Exercise directions
Give a faithful, exact copy of all entries, minus the images.

╭─ Excerpted records

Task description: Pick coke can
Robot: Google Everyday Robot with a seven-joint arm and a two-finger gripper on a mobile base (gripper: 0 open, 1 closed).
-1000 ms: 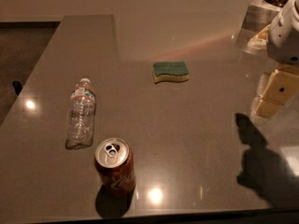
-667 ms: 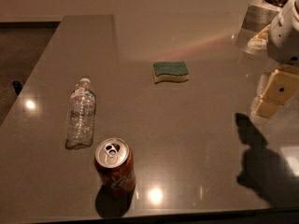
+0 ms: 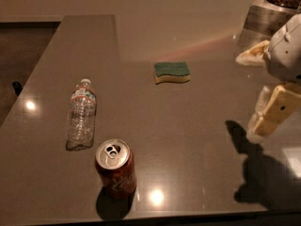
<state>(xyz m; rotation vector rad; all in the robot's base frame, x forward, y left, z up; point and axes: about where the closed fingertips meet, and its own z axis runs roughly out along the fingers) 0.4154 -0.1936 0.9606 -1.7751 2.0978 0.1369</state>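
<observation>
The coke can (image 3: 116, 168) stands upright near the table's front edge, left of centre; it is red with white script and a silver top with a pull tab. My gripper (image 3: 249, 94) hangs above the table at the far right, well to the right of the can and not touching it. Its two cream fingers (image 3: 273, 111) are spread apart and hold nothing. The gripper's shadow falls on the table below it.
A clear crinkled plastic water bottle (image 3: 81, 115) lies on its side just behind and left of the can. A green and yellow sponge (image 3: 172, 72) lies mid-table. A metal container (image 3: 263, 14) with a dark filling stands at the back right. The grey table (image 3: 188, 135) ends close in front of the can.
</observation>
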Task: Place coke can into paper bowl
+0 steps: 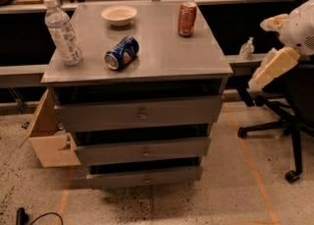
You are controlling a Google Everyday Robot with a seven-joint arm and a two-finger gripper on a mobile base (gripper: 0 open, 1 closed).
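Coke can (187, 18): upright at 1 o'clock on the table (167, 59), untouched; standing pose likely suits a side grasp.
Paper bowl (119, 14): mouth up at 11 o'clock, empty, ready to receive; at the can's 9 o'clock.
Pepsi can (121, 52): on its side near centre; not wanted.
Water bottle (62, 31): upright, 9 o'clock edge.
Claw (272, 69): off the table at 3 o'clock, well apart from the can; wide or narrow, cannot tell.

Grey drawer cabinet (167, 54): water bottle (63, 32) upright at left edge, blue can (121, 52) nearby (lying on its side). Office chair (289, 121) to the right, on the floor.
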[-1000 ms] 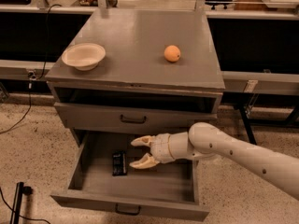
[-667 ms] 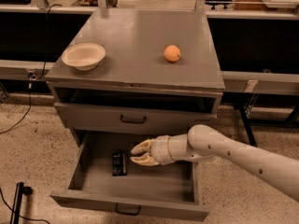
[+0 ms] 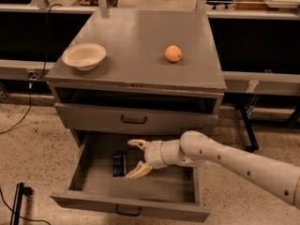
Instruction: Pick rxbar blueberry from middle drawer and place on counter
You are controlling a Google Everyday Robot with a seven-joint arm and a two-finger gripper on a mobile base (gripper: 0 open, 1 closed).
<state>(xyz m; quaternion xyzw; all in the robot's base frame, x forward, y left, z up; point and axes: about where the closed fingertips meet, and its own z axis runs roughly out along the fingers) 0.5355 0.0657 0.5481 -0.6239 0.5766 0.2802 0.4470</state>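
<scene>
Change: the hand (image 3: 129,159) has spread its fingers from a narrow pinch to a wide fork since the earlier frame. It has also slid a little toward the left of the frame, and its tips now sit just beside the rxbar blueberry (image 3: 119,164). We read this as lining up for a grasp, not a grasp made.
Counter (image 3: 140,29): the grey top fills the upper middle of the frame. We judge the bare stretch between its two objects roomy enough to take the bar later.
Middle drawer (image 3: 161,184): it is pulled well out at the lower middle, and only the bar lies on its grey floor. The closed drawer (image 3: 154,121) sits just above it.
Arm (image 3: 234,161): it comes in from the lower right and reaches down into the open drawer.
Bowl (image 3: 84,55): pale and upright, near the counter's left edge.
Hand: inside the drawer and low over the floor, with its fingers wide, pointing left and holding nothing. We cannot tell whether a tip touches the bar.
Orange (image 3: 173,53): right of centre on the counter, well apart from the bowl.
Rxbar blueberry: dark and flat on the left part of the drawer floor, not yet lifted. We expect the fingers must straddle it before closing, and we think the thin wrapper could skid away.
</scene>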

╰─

Exercise result
Task description: Pick coke can
Robot: Google Everyday Robot with a seven-joint arm and a two-finger gripper on a mobile base (gripper: 0 open, 1 closed).
-1000 ms: 
-667 ms: 
+0 ms: 
<state>(xyz m; rotation vector rad; all in the robot's base frame, x forward, y left, z up; point and axes: about where the closed fingertips meet, and its own z axis runs roughly out along the fingers) 0.4154 -0.1936 0.9606 -1.7751 2.0978 0.1369</state>
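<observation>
The coke can (image 3: 116, 168) stands upright near the table's front edge, left of centre; it is red with white script and a silver top with a pull tab. My gripper (image 3: 249, 94) hangs above the table at the far right, well to the right of the can and not touching it. Its two cream fingers (image 3: 273, 111) are spread apart and hold nothing. The gripper's shadow falls on the table below it.
A clear crinkled plastic water bottle (image 3: 81, 115) lies on its side just behind and left of the can. A green and yellow sponge (image 3: 172, 72) lies mid-table. A metal container (image 3: 263, 14) with a dark filling stands at the back right. The grey table (image 3: 188, 135) ends close in front of the can.
</observation>
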Task: Place coke can into paper bowl
+0 steps: 
You are controlling a Google Everyday Robot with a seven-joint arm and a two-finger gripper on a mobile base (gripper: 0 open, 1 closed).
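Coke can (187, 18): upright at 1 o'clock on the table (167, 59), untouched; standing pose likely suits a side grasp.
Paper bowl (119, 14): mouth up at 11 o'clock, empty, ready to receive; at the can's 9 o'clock.
Pepsi can (121, 52): on its side near centre; not wanted.
Water bottle (62, 31): upright, 9 o'clock edge.
Claw (272, 69): off the table at 3 o'clock, well apart from the can; wide or narrow, cannot tell.

Grey drawer cabinet (167, 54): water bottle (63, 32) upright at left edge, blue can (121, 52) nearby (lying on its side). Office chair (289, 121) to the right, on the floor.
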[-1000 ms] 
[-667 ms] 
[+0 ms] 
Instruction: Pick rxbar blueberry from middle drawer and place on counter
You are controlling a Google Everyday Robot with a seven-joint arm and a two-finger gripper on a mobile base (gripper: 0 open, 1 closed).
<state>(xyz m; quaternion xyzw; all in the robot's base frame, x forward, y left, z up; point and axes: about where the closed fingertips meet, and its own z axis runs roughly out along the fingers) 0.5355 0.0657 0.5481 -0.6239 0.5766 0.2802 0.4470</state>
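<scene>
Change: the hand (image 3: 129,159) has spread its fingers from a narrow pinch to a wide fork since the earlier frame. It has also slid a little toward the left of the frame, and its tips now sit just beside the rxbar blueberry (image 3: 119,164). We read this as lining up for a grasp, not a grasp made.
Counter (image 3: 140,29): the grey top fills the upper middle of the frame. We judge the bare stretch between its two objects roomy enough to take the bar later.
Middle drawer (image 3: 161,184): it is pulled well out at the lower middle, and only the bar lies on its grey floor. The closed drawer (image 3: 154,121) sits just above it.
Arm (image 3: 234,161): it comes in from the lower right and reaches down into the open drawer.
Bowl (image 3: 84,55): pale and upright, near the counter's left edge.
Hand: inside the drawer and low over the floor, with its fingers wide, pointing left and holding nothing. We cannot tell whether a tip touches the bar.
Orange (image 3: 173,53): right of centre on the counter, well apart from the bowl.
Rxbar blueberry: dark and flat on the left part of the drawer floor, not yet lifted. We expect the fingers must straddle it before closing, and we think the thin wrapper could skid away.
</scene>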

The answer requires no additions.